Vision Foundation Models in Medical Image Analysis: Advances and Challenges
Pengchen Liang, Bin Pu, Haishan Huang, Yiwei Li, Hualiang Wang, Weibo Ma, Qing Chang
TL;DR
Vision foundation models offer powerful long-range modeling for medical image segmentation but face domain gaps, data scarcity, and deployment constraints. The paper surveys adaptation methods for ViT and SAM in medicine, including adapter-based domain transfer, knowledge distillation, model compression for edge devices, and federated learning frameworks. It identifies bottlenecks in multi-scale context modeling, transfer semantics, and FL efficiency, and proposes direction toward theory-guided designs, privacy-preserving computation with compression, and cross-task collaborative learning. Collectively, these advances highlight the potential of foundation models to transform clinical workflows through scalable, privacy-conscious, and data-efficient medical imaging analytics.
Abstract
The rapid development of Vision Foundation Models (VFMs), particularly Vision Transformers (ViT) and Segment Anything Model (SAM), has sparked significant advances in the field of medical image analysis.
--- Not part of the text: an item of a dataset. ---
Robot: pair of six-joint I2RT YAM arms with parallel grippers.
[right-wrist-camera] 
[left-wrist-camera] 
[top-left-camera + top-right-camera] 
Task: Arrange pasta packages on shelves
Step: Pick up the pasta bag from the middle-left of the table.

These models have demonstrated exceptional capabilities in capturing long-range dependencies and achieving high generalization in segmentation tasks. However, adapting these large models to medical image analysis presents several challenges, including domain differences between medical and natural images, the need for efficient model adaptation strategies, and the limitations of small-scale medical datasets. This paper reviews the state-of-the-art research on the adaptation of VFMs to medical image segmentation, focusing on the challenges of domain adaptation, model compression, and federated learning. We discuss the latest developments in adapter-based improvements, knowledge distillation techniques, and multi-scale contextual feature modeling, and propose future directions to overcome these bottlenecks. Our analysis highlights the potential of VFMs, along with emerging methodologies such as federated learning and model compression, to revolutionize medical image analysis and enhance clinical applications. The goal of this work is to provide a comprehensive overview of current approaches and suggest key areas for future research that can drive the next wave of innovation in medical image segmentation.